Some days ago, I receive a Digital Paddle Clock PCB from Dangerous Prototypes
. This is a great page to visit, they have a lot of designs and ideas. Also, three days a week, they give some free PCB’s to their readers. After a lot of comments in their page, I finally win a coupon so I can change it for this PCB.
is a simple 2-seven segment display, controlled by two 74HC595D shift registers connected in cascade. With this method, you can control up to 16 outputs with only three pins of your favorite microcontroller. Here is the scheme of the board:
Notice that IC2 controls the right display, and IC1 controls the left one. This is important because when you send the data to the displays, the fisrt 8 bits are send is to the left display and the last 8 bits goes to the right one. Also, this board is designed for an anode common displays, so to turn on each segment, you must send it a ’0′.
Mounting the board
I mount the board with components that I’ve at home. For this reason, I mounted equivalent components in the case of the resistors and displays. I use these components:
– Display: Kingbright KCSA56-105. These are SMD displays, and fits very tight in the PCB footprint, but it works ok. One note: the left one is mounted 180º of its original position in the PCB (with the dot bottom right, instead of top left), so the conversion table to show the charactes are different for left and right displays.
– Resistors: 220 ohms SMD MELF. Again, its fits very tight in the PCB footprint. For this reason, I mounted in the solder layer.
– Capacitors: 100nF SMD 0805.
– Shift Registers: 74HC595D from NXP.
Here’re a couple of photos with all the components:
To interface with the microcontroller, I used these colors:
– Red wire: VCC (+3.3V)
– Black wire: GND
– Orange wire: OE# (Output Enable)
– Yellow wire: DI (Data In, from microcontroller to shift registers)
– Green wire: CLK (Clock to shift data into the registers)
– Blue wire: LAT (Latch signal)
Software to run it!
To use these breakout board, you need a board with a microcontroller in order to interface it and send the data that you can visualize in the displays. I use my ‘DSETA’ CPU, a board based in a AT89C51RE2 microcontroller, from Atmel. This microcontroller has a 8051 core, with more peripherals, Flash and RAM memory, and can be run at 2x speed that the original 8051. The board has many peripherals, such as:
– USB to serial port bridge, based on the TUSB3410.

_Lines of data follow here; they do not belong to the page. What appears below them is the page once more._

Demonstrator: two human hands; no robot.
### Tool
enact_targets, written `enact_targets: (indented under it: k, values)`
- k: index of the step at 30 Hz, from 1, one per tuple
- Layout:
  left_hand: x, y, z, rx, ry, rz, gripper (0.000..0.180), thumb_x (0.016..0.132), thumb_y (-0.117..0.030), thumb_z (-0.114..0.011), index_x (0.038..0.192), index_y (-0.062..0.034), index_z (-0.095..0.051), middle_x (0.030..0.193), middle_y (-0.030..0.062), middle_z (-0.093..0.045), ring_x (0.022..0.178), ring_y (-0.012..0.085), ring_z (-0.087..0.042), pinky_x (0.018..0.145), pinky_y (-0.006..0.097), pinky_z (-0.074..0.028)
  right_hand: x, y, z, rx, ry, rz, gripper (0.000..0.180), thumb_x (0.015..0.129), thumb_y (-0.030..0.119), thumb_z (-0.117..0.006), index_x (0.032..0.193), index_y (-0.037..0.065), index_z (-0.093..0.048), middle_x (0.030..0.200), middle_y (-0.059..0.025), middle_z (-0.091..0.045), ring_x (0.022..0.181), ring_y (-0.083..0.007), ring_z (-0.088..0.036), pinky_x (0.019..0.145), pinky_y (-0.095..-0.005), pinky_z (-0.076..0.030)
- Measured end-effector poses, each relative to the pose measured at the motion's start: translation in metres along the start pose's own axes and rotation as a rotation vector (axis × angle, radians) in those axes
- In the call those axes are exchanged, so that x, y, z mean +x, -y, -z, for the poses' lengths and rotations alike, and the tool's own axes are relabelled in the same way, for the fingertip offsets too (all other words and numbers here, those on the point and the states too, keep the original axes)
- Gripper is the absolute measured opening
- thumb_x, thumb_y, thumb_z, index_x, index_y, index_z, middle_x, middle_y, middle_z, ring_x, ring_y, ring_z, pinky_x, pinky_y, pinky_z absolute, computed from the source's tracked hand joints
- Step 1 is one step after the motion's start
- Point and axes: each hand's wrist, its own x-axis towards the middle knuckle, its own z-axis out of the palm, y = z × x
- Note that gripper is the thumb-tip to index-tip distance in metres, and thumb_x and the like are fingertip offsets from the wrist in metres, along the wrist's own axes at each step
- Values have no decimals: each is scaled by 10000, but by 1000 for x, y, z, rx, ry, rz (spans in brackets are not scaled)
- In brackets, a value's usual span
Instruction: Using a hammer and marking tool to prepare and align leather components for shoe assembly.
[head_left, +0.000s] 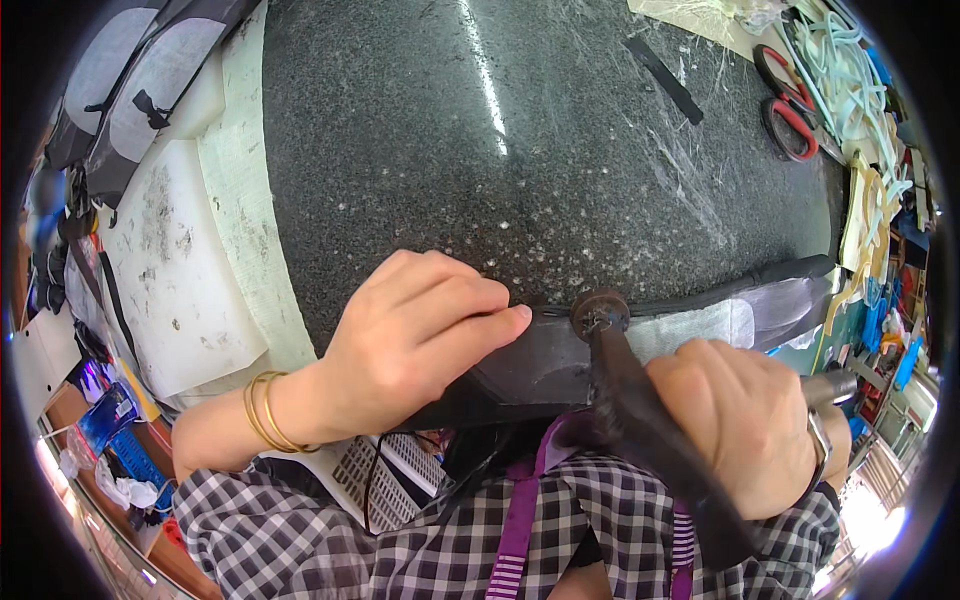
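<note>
My right hand is wrapped round the handle of a hammer, which has a dark head with a round, flat face and a long flared tail. The round face rests on, or just over, the folded edge of a black leather-like piece with pale grey backing at its right part. My left hand lies on the left part of that piece, thumb and fingers closed together at its edge, just left of the hammer face. Under the piece is a dark speckled stone slab.
Red-handled scissors lie at the slab's far right, beside a heap of pale blue strips. A black strip sits on the slab. At the left are a scuffed white board and black pieces with grey patches.
</note>
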Motion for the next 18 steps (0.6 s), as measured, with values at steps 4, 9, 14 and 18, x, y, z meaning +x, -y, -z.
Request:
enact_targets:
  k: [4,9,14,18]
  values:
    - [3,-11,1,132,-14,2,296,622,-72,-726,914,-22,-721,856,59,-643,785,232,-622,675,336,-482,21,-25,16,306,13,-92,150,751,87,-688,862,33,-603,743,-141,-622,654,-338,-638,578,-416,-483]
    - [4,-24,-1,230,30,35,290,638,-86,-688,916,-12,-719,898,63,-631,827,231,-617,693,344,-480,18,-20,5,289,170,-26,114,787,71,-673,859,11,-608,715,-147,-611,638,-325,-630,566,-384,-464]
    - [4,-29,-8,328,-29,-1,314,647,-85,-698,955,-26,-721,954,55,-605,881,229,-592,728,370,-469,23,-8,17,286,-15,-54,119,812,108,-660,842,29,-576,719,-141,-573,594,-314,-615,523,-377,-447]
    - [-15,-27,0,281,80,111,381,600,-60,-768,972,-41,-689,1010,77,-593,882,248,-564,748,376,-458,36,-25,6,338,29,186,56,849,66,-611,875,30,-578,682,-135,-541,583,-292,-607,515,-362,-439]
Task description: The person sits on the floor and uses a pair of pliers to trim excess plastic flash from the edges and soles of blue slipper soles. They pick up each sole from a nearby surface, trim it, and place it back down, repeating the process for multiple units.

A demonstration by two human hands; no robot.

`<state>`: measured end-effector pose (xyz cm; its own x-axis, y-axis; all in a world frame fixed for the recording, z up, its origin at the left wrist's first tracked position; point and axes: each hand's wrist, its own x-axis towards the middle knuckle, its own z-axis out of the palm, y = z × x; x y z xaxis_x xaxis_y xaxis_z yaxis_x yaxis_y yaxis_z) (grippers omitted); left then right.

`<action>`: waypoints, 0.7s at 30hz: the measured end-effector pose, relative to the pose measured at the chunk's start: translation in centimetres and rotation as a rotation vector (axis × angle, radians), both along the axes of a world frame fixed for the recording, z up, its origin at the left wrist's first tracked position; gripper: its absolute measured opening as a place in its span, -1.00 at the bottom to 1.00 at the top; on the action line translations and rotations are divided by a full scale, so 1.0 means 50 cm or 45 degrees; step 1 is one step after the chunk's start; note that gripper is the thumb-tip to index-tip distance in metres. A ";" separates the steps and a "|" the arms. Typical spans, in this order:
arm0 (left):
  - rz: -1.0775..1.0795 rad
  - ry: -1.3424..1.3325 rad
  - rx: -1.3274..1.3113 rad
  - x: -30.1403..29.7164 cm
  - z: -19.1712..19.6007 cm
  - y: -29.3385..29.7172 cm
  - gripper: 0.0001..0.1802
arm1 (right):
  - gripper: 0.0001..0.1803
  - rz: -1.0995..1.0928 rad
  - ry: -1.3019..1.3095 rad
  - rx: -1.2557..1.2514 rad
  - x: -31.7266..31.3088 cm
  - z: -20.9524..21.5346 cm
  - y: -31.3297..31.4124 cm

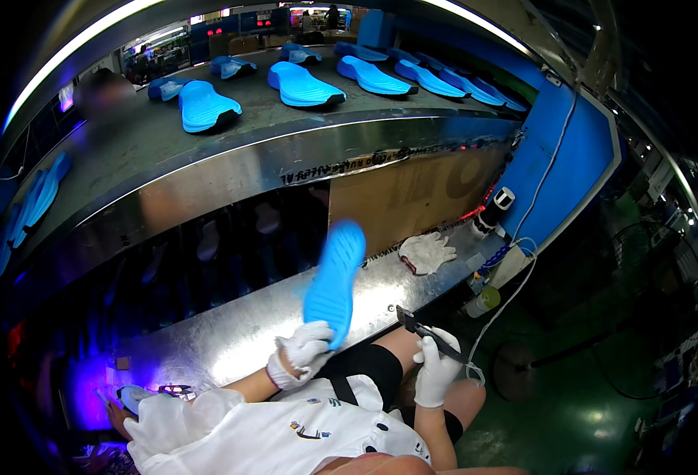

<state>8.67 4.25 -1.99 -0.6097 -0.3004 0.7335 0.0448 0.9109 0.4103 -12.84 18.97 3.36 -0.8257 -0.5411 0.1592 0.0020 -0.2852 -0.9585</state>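
Note:
A blue shoe sole (pixel 334 281) stands up in the gloved fingers of my left hand (pixel 305 352), over the shiny metal bench. Its ridged face shows, and my fingers close round its lower end. My right hand (pixel 437 368), gloved in white, is wrapped round a black-handled tool (pixel 428 331) above my thigh. The tool has a flat, squarish head that points up and left toward the sole, apart from it. Whether it is a brush or a scraper I cannot make out.
Above the bench runs a conveyor belt (pixel 151 142) carrying several blue soles (pixel 297 83). White gloves (pixel 426 253) lie near a cardboard sheet (pixel 412 194). Beside the bench's right end are a yellow-green container (pixel 483 301) and a hanging cable (pixel 551 162). At left, another person's hand (pixel 117 419) is near purple light.

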 end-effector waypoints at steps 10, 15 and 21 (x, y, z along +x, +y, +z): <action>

– RTC with battery backup.
– Two I2C ADC converters, 8 bits of resolution each.
– Two pushbuttons, two switches, three leds and a buzzer for general purpose.
– External EEPROM, up to 1Mbit capacity (24LC1026 memory from Microchip).
– Temperature sensor (DS18B20 from Maxim Integrated)
– I2C expansion connector (+5V), to connect external devices (such a 2×16 LCD display with an I2C expander)
And a few more….maybe another day I’ll write about this board. To test the Digital Paddle Clock, I write a simple program that reads one of the ADC and shows the measure in the displays (0×00 – 0xFF full scale, 8 bits precision). Also, I show the measure in a 2×16 LCD display (connected to the I2C bus with an MCP23017
I2C expander from Microchip) to see that both indicators shows the same measure.
Here are the result:
Measuring 1.85V (full scale is 3.3V)
Full Scale (3.3V). Both displays shows the same measure!!
Also, I use as a 1 second counter to test all the characters. Here you can see it:
Date, time, temperature (ºC), system status and a 1 second counter!!!
From here, I want to thank Ian (Dangerous Prototypes) two things. The first one is, obviously, the board, because I love electronics. It’s my work and my hobby. And the other thing is that with this project , I start a blog, that was one thing I’ve pending for a lot of time. Thanks!!!